- Education: Middlebury College Dartmouth College
- Occupation: Businessman
- Employer: Barclays Capital

= Patrick Durkin =

American businessman (1956–2020)

Patrick Durkin (December 26, 1956 – July 27, 2020) was an American businessman and senior staff level political and public official. He was the managing director at Barclays and co-head of government relations and public policy. Prior to that he was a managing director in asset management and banking at Credit Suisse and Donaldson Lufkin and Jenrette.

==Personal life and education==
Durkin received his bachelor's degree from Middlebury College and an MBA from Dartmouth College. He was married to Kristen Staples and had three children, Kate, Austin, and Luke. Durkin lived in New York in his later life and grew up in Greenwich, CT.

==Business and political career==
Durkin served as a legislative assistant in the U.S. House of Representatives, and later worked as a speech writer for Secretary of the Treasury Donald Regan during the Reagan Administration. Durkin worked at Credit Suisse for 23 years, ending his tenure as managing director of the Investment Management and Investment Banking Divisions. Durkin last served as managing director for Barclays Capital, and was a high-ranking lobbyist for Barclays.

Durkin served on the boards of the National Fish and Wildlife Foundation, the American Red Cross of Greater New York, and the Cancer Research Institute.
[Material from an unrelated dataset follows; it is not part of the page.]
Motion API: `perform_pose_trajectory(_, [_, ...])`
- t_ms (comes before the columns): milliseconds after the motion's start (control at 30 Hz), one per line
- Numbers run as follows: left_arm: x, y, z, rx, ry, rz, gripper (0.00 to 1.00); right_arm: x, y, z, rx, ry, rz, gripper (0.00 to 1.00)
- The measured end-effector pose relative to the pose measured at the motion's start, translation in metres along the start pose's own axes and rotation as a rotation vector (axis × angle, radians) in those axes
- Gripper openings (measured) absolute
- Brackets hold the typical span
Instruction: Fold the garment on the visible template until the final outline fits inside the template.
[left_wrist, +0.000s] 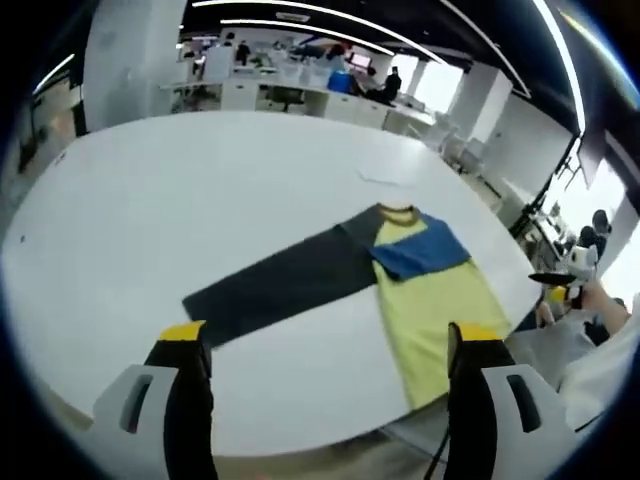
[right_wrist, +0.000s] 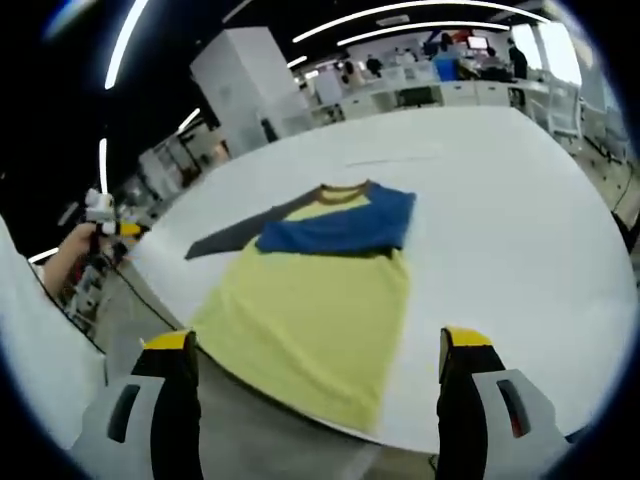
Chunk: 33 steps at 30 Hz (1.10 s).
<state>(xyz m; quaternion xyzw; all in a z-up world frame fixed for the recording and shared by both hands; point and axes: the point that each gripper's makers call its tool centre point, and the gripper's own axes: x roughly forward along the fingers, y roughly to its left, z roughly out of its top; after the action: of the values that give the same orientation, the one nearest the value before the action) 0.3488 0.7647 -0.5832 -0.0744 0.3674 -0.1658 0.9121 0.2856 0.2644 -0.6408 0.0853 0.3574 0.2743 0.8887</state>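
Left gripper (left_wrist: 325, 345) and right gripper (right_wrist: 318, 352) gape wide, empty, above the garment (right_wrist: 315, 290).

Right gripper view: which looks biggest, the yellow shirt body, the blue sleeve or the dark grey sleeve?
1. Yellow shirt body, though it is nearest the camera.
2. Blue sleeve, folded across the chest.
3. Dark grey sleeve, partly hidden behind the shirt.
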Motion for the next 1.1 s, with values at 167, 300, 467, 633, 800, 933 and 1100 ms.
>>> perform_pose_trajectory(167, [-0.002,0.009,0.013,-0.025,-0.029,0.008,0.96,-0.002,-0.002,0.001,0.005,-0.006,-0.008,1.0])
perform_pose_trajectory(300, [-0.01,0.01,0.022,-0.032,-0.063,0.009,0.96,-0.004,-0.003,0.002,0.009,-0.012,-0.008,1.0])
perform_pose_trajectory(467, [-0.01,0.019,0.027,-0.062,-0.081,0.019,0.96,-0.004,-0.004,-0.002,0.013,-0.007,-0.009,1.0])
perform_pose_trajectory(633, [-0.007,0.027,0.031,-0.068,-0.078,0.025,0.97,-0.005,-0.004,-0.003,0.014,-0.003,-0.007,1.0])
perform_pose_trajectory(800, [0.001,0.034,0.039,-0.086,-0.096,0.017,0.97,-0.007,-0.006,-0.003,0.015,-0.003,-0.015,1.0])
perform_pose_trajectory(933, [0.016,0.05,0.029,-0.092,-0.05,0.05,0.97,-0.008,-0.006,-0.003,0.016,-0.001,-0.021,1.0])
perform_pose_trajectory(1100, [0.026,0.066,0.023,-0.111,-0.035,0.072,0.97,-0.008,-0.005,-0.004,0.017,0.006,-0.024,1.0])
Durkin was a member of the Council on Foreign Relations, and was a member of the Council for Excellence in Government.

==Political activities==
In 2012, Durkin and Barclays were criticized by British MPs for raising money for Romney in the midst of the Libor scandal; Durkin raised over $1 million. Durkin's former boss, Bob Diamond, was mentioned as a possible Secretary of the Treasury in a Romney administration, in part due to Durkin's backing. Politico named Durkin one of the Republican "Money Men to Watch" for the 2016 presidential election.